What is required ▸
Each entry is to be output as written, so that none is missing.

(Records excerpted from a collection)
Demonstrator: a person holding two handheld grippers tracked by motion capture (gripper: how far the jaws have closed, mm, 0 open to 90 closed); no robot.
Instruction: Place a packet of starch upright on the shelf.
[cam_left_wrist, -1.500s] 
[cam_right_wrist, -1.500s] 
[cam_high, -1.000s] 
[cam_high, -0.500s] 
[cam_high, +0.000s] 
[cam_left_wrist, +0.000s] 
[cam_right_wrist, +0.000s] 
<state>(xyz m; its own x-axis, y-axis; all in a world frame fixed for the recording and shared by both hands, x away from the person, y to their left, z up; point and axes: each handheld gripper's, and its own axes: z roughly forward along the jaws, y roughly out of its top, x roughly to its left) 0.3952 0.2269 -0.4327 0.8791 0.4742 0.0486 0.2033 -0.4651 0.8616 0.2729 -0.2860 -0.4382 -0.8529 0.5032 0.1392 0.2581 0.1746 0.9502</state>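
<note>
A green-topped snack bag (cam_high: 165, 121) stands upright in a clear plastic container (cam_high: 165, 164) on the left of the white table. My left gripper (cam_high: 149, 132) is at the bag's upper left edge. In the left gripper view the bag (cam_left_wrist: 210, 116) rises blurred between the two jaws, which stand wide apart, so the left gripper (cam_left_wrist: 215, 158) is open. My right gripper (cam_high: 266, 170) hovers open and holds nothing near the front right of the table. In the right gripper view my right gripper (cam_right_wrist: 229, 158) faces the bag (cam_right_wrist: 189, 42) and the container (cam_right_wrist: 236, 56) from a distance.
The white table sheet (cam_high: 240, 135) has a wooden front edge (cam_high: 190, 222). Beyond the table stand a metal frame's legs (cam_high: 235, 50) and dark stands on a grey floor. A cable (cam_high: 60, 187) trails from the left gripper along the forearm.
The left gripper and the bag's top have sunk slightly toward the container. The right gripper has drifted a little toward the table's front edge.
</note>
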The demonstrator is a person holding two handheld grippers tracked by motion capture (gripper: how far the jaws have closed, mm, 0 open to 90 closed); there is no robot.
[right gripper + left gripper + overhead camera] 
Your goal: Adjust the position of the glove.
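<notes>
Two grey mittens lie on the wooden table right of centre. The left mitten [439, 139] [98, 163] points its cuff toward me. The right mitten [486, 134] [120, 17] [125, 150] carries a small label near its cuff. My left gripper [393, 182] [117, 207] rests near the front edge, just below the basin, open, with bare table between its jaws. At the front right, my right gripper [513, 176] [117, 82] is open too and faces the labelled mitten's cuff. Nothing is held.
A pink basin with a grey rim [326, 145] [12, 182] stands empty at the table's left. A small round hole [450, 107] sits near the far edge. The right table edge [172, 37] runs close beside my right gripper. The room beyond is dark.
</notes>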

Result for this exercise ▸
Demonstrator: a person holding two handheld grippers tracked by motion capture (gripper: how far the jaws have closed, mm, 0 open to 90 closed); no robot.
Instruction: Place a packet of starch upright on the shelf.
[cam_left_wrist, -1.500s] 
[cam_right_wrist, -1.500s] 
[cam_high, -1.000s] 
[cam_high, -0.500s] 
[cam_high, +0.000s] 
[cam_left_wrist, +0.000s] 
[cam_right_wrist, +0.000s] 
<state>(xyz m; its own x-axis, y-axis; all in a world frame fixed for the recording and shared by both hands, x away from the person, y to their left, z up; point and axes: each handheld gripper's, and its own axes: z roughly forward along the jaws, y roughly out of its top, x roughly to its left) 0.3952 0.2269 -0.4327 0.8791 0.4742 0.0486 0.2033 -0.4651 0.8616 0.2729 -0.2860 -0.4382 -0.8529 0.5032 0.1392 0.2581 0.1746 0.9502</state>
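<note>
A green-topped snack bag (cam_high: 165, 121) stands upright in a clear plastic container (cam_high: 165, 164) on the left of the white table. My left gripper (cam_high: 149, 132) is at the bag's upper left edge. In the left gripper view the bag (cam_left_wrist: 210, 116) rises blurred between the two jaws, which stand wide apart, so the left gripper (cam_left_wrist: 215, 158) is open. My right gripper (cam_high: 266, 170) hovers open and holds nothing near the front right of the table. In the right gripper view my right gripper (cam_right_wrist: 229, 158) faces the bag (cam_right_wrist: 189, 42) and the container (cam_right_wrist: 236, 56) from a distance.
The white table sheet (cam_high: 240, 135) has a wooden front edge (cam_high: 190, 222). Beyond the table stand a metal frame's legs (cam_high: 235, 50) and dark stands on a grey floor. A cable (cam_high: 60, 187) trails from the left gripper along the forearm.
The left gripper and the bag's top have sunk slightly toward the container. The right gripper has drifted a little toward the table's front edge.
</note>
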The demonstrator is a person holding two handheld grippers tracked by motion capture (gripper: how far the jaws have closed, mm, 0 open to 90 closed); there is no robot.
[right gripper + left gripper + overhead camera] 
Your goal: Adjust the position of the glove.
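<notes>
Two grey mittens lie on the wooden table right of centre. The left mitten [439, 139] [98, 163] points its cuff toward me. The right mitten [486, 134] [120, 17] [125, 150] carries a small label near its cuff. My left gripper [393, 182] [117, 207] rests near the front edge, just below the basin, open, with bare table between its jaws. At the front right, my right gripper [513, 176] [117, 82] is open too and faces the labelled mitten's cuff. Nothing is held.
A pink basin with a grey rim [326, 145] [12, 182] stands empty at the table's left. A small round hole [450, 107] sits near the far edge. The right table edge [172, 37] runs close beside my right gripper. The room beyond is dark.
</notes>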

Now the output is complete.